__Data extracts__.
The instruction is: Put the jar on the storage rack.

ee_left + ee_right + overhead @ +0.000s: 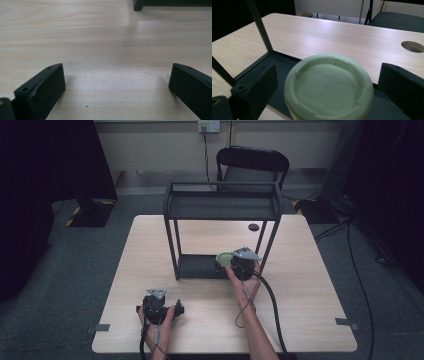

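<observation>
One wooden table (300, 285) carries one black two-tier metal rack (222, 207). One pale green round lid (329, 86) is seen, on a container at the rack's lower shelf. Two handheld grippers are present: the left gripper (156, 306) and the right gripper (240, 262), each bearing one grey three-cornered plate. One black chair (252, 162) stands beyond the table, and one round cable hole (253, 227) pierces the tabletop.
</observation>
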`<state>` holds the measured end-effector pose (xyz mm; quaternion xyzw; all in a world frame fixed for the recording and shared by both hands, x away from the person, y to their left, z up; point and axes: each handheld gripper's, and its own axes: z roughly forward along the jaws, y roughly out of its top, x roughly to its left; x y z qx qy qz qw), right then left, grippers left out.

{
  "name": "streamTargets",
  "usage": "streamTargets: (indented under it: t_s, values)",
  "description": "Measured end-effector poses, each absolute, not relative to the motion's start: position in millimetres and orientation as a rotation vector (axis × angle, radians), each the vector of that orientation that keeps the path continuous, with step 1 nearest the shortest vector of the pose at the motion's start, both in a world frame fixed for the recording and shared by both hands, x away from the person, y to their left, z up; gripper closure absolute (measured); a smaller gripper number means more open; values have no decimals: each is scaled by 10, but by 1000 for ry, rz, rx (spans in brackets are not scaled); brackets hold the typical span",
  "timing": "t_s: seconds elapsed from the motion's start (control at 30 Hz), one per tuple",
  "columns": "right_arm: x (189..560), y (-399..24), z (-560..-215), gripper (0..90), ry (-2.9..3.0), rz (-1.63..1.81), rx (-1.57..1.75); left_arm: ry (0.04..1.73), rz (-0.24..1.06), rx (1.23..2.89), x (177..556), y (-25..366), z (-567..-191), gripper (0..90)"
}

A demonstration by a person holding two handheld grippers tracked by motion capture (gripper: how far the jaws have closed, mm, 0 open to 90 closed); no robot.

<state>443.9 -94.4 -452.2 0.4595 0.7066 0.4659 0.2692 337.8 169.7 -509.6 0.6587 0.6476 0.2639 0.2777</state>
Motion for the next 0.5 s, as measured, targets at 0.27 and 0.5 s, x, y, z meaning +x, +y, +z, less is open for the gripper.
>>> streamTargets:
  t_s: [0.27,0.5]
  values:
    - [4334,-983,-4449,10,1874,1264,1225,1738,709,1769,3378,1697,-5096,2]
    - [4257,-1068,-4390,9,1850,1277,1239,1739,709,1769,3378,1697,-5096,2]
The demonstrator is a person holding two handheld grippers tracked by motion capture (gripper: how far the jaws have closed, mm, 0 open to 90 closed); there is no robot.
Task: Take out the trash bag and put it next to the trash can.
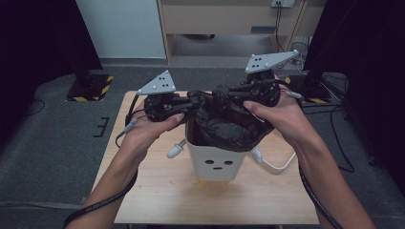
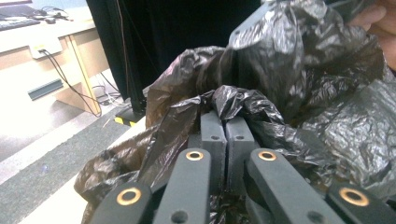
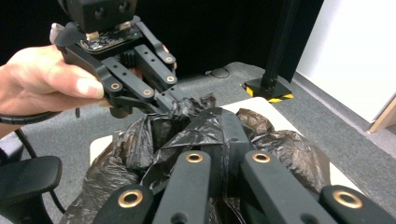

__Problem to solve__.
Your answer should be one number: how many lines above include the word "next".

__Result of the task__.
2